What is the curse of knowledge in content? It's a cognitive bias where, because you understand a topic deeply, you can't imagine not knowing it — so you skip steps and use undefined jargon that confuses beginners. The fix is to re-read your script as a total newcomer and mark every "wait, what?" moment to slow down or define.
How do you use an analogy to explain a difficult concept? Pick something the viewer already understands that shares the same structure as your concept (compound interest = a snowball rolling downhill). Map the parts explicitly — say which part of the analogy equals which part of the idea — and drop the analogy before you push it far enough to break.

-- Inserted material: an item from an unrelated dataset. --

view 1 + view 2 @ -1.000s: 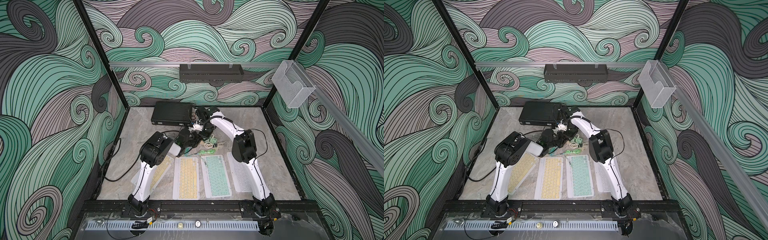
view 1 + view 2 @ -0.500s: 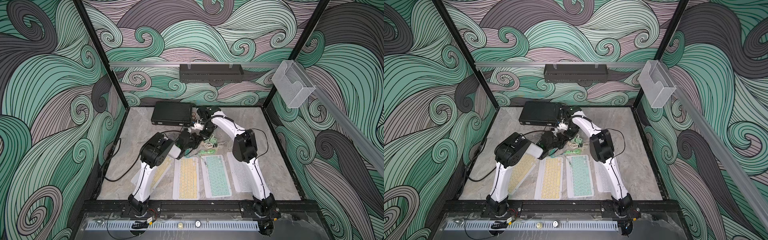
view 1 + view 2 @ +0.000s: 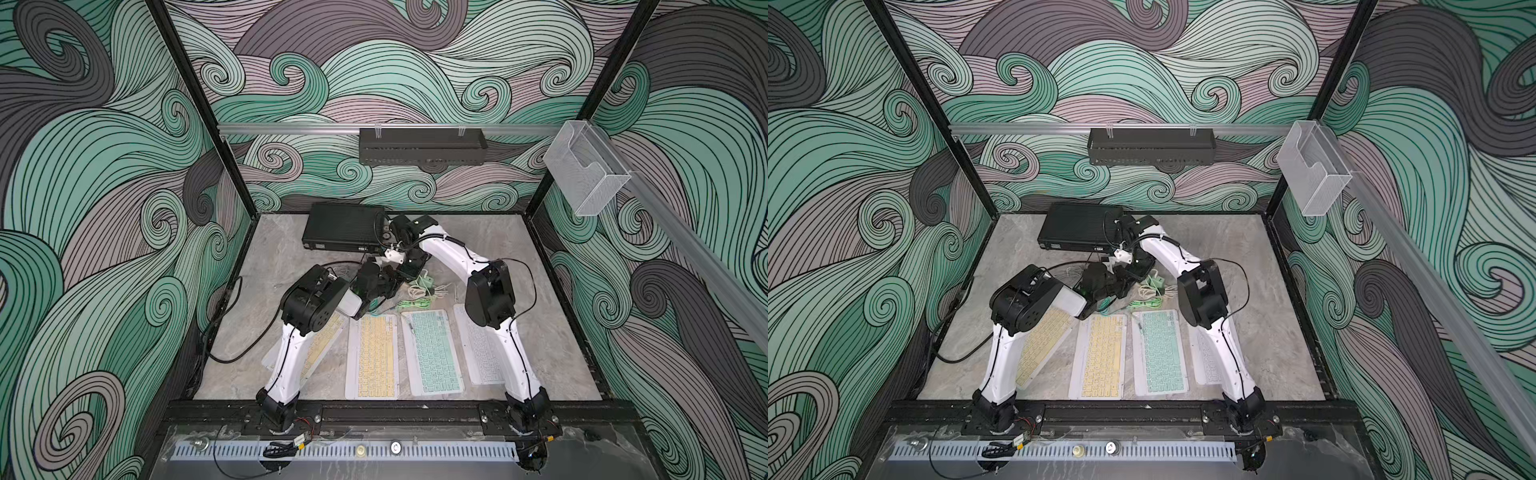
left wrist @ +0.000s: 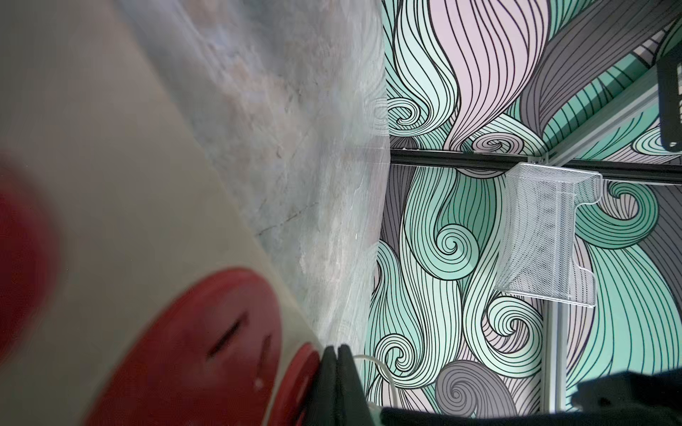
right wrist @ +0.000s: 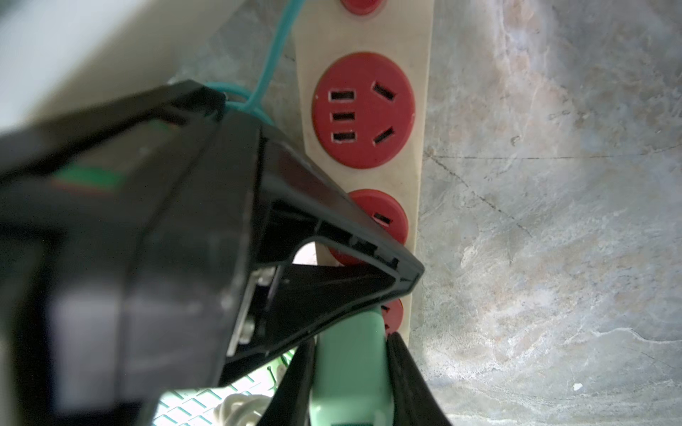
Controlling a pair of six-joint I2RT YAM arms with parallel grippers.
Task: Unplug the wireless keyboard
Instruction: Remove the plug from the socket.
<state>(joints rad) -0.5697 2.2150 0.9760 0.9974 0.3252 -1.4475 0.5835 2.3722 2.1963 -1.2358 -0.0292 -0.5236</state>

Is simplifying a topic the same as dumbing it down? No. Dumbing down removes real ideas; simplifying keeps every idea but removes the vocabulary and step-skipping that made it hard to follow. You lose the jargon, not the depth — the aim is a bright 15-year-old following along, not a shallower explanation.
What's the difference between an explainer and a tutorial script? An explainer makes a concept click (changes understanding) using analogies and mental models. A tutorial walks through a procedure (changes ability) using ordered steps and checkpoints. Videos often do both, but the scripting method for each is different.